Syria was the grand finale of the Arab Spring, as well as a terrible disaster. It was not followed by summer – what we got instead was autumn and winter. What has happened so far?

Article originally published on 22.8.2019

The war in Syria is not as ubiquitous a topic as it used to be, both because the roars of guns are not as loud any more and because it has lasted for so long that journalists and politicians alike have become inured to it. The global community, which has set the tone for the wartime narrative since the very beginning, is no longer interested in following its events. The Syrian civil war was supposed to bring the Arab Spring and democracy to a country which had long been ruled by the Assad family.
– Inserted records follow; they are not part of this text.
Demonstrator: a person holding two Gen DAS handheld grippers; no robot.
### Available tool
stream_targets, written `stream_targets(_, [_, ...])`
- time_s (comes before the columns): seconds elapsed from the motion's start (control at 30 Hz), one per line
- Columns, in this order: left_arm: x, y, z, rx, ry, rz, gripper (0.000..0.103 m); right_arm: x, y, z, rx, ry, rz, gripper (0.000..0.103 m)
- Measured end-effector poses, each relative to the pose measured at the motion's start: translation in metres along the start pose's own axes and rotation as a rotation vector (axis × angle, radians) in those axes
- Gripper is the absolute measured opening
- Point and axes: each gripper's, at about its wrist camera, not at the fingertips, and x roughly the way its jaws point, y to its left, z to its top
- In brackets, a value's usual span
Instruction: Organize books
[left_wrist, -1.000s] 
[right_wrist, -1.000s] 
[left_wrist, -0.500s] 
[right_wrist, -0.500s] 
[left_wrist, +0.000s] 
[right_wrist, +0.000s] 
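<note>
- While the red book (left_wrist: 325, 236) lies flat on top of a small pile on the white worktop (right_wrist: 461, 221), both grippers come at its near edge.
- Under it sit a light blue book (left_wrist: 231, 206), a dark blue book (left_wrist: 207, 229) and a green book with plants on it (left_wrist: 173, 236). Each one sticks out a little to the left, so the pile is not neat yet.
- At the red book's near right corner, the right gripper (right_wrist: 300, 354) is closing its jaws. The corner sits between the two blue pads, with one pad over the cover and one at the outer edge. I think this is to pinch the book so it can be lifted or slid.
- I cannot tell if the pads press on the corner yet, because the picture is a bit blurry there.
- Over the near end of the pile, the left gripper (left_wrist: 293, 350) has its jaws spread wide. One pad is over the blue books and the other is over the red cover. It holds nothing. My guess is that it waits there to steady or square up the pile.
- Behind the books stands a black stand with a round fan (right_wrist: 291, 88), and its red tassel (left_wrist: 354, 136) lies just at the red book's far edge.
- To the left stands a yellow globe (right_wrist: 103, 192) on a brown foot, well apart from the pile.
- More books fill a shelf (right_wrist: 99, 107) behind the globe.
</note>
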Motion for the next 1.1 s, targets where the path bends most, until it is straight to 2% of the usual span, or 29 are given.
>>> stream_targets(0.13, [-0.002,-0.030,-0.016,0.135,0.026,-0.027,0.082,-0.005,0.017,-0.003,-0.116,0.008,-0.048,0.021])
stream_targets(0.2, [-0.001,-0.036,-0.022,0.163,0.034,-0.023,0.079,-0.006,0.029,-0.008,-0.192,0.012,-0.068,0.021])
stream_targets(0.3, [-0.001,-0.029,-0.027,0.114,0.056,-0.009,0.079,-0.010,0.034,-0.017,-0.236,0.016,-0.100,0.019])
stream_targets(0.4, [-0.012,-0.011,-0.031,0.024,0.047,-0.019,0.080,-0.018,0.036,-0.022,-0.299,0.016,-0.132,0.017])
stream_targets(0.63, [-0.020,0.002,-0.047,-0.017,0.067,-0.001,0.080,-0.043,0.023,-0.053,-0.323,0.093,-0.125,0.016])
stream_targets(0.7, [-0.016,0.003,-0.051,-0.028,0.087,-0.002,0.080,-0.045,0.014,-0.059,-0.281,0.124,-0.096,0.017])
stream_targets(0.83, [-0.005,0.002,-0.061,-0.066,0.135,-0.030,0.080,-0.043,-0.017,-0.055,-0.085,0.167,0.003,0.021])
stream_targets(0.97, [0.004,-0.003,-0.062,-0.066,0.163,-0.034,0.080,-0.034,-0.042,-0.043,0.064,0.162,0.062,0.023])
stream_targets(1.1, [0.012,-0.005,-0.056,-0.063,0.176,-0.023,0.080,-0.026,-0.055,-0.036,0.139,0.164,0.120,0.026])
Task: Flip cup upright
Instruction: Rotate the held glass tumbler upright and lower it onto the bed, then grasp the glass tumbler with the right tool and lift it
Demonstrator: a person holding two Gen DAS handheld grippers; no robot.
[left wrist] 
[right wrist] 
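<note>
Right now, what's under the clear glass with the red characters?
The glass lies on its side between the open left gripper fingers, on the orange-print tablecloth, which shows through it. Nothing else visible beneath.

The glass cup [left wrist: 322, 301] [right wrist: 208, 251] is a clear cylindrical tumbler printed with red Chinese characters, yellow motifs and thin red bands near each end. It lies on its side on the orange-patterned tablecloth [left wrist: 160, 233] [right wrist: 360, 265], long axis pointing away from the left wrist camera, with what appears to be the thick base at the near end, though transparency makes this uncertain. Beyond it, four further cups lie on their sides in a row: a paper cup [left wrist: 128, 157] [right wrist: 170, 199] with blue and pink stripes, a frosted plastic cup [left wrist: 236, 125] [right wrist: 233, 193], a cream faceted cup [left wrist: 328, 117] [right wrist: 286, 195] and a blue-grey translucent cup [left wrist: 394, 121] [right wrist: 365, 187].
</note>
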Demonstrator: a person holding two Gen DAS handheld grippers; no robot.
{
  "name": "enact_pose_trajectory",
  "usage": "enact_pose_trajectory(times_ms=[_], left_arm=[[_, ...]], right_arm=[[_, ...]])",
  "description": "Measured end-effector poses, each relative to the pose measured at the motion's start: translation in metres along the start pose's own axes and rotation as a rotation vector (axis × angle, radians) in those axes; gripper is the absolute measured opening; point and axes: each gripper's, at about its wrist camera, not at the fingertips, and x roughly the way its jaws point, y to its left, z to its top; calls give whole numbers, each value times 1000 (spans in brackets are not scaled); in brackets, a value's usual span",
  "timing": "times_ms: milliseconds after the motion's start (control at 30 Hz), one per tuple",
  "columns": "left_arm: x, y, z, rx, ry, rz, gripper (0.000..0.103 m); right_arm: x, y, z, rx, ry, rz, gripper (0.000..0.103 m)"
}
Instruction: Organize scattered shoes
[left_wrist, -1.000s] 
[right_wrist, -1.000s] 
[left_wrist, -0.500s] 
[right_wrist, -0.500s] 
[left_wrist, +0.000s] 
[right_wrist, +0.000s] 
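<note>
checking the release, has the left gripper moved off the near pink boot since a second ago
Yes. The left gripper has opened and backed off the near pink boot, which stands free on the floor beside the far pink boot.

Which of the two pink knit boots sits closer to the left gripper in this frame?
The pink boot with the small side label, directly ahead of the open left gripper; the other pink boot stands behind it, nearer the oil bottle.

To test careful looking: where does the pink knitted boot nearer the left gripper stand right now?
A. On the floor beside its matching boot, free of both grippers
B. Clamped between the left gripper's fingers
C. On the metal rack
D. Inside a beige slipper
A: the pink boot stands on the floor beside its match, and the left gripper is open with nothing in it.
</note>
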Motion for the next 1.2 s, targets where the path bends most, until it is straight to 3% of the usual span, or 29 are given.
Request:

Instead, it resulted in half a million casualties, millions of refugees and the destabilisation of the region. It is difficult to determine the victor of the armed conflict in Syria, as the war has been lost by nearly everyone involved. And, despite the Islamic State being dismantled, the conflict is not yet over.

Loser number one – the Syrian opposition

It was the Syrian opposition that was presented as defending Syria from an evil regime. The Free Syrian Army was supposed to fight for democracy in the Middle-Eastern state, but in the end proved to be impotent in the face of the religious fanaticism which became one of the distinctive characteristics of the war. In the early stages, the West acknowledged the opposition as the representatives of a new Syria. It was the opposition that was supposed to rebuild the country in its new form. However, democracy apparently was not enough to bring all enemies of the Assad regime together. Soon after the initial waves of protests escalated into an all-out war, it became clear that the Syrian front and society were increasingly divided along ethical and religious lines. And Syrian society, despite being lumped together by the West with other “Arabs”, is not all that Arabic.

The Syrian Christians have been looking for ways to improve their lot for years. They were able to survive despite the tumultuous events of the past and in the face of Islamic domination

Initial media coverage presented the anti-Assad resistance as fighting for a just cause. There were supporters of the regime, and those who fought for democracy. This classification was too simplified – a common case of the media cutting corners. While the situation was more clear-cut in Tunisia, the religious and sectarian divides in Syria did not fit this simplified description. Since the 1970s, Syria has been ruled by the Assad family, who profess Alawism, which is an offshoot of Islam considered heretical by Sunnis. Alawites, who make up approximately 11% of the Syrian population, had for centuries lived on the fringes of Middle-Eastern society. It was not until the French arrived in Syria to take control on behalf of the League of Nations that they were able to seize the opportunity offered by the newly-forming armed forces. The military enabled the marginalised Alawites to achieve greater social mobility, and the Sunni elites saw no reason to have their sons enlist in the army. This way, the Alawite minority served its way to the top.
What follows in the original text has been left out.